Government customers, not unlike academic research/medical institutions, have been looking for healthcare solutions that can bring together diverse networks and other technological enterprise solutions. Working with companies like Medidata that have helped streamline the data needs for hundreds of biopharmaceutical clinical trials, governments can access that commercial experience while streamlining their research needs.

As governments seek to standardize the collection of clinical trial, clinical registry and observational data around pharmaceutical, biotechnology, medical device and diagnostic use, the need to have a robust electronic data capture system is the first step in achieving that goal. Medidata Rave® with its flexible, easy-to-use and easy-to-access interfaces is well-suited to help achieve high levels of standardization and functionality that allow data to be easily captured, viewed and organized, facilitating pattern detection and analysis.

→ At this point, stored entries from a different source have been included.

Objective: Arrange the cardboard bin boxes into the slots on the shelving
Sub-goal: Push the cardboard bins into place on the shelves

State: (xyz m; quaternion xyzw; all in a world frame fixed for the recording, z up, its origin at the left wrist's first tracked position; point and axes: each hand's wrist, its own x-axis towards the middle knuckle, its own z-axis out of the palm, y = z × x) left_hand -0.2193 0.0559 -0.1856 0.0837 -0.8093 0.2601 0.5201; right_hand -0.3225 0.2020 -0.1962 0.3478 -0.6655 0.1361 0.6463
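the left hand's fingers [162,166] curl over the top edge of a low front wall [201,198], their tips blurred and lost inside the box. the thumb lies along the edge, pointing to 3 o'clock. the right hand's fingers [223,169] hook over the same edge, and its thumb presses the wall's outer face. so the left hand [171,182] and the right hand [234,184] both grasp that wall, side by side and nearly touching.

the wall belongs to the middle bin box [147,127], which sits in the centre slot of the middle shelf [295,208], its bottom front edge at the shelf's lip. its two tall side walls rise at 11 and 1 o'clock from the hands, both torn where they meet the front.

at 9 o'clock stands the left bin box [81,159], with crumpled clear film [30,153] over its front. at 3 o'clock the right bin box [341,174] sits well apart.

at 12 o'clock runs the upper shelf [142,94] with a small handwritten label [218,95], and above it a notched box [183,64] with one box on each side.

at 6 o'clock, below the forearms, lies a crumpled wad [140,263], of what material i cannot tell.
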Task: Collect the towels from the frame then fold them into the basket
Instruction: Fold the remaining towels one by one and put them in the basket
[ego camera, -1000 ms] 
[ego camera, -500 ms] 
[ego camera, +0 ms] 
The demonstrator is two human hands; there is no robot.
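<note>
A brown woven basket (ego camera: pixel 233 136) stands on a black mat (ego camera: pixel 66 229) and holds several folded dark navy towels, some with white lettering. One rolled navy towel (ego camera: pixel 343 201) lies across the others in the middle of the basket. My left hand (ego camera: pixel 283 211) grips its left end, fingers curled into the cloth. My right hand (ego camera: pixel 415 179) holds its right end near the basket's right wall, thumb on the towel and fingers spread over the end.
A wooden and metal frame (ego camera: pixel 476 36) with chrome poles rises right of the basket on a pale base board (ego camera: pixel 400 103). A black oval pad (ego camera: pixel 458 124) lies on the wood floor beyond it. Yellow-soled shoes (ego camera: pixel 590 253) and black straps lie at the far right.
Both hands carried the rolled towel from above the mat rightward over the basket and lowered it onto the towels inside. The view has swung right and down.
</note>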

As governments pursue the transfer of clinical practice data into electronic formats for the purposes of interchange and to track long-term efficacy, side effect profiles and comparative effectiveness among therapeutics, functionality that is similar across platforms will be paramount. Medidata Rave, with its structural ability to integrate with other systems, offers an innovative approach to these government healthcare needs. Medidata's EDC process creates clean data in real-time throughout a trial which will facilitate accelerated development of methodologies to assess risk and help regulators and sponsors recognize safety signals as early as possible.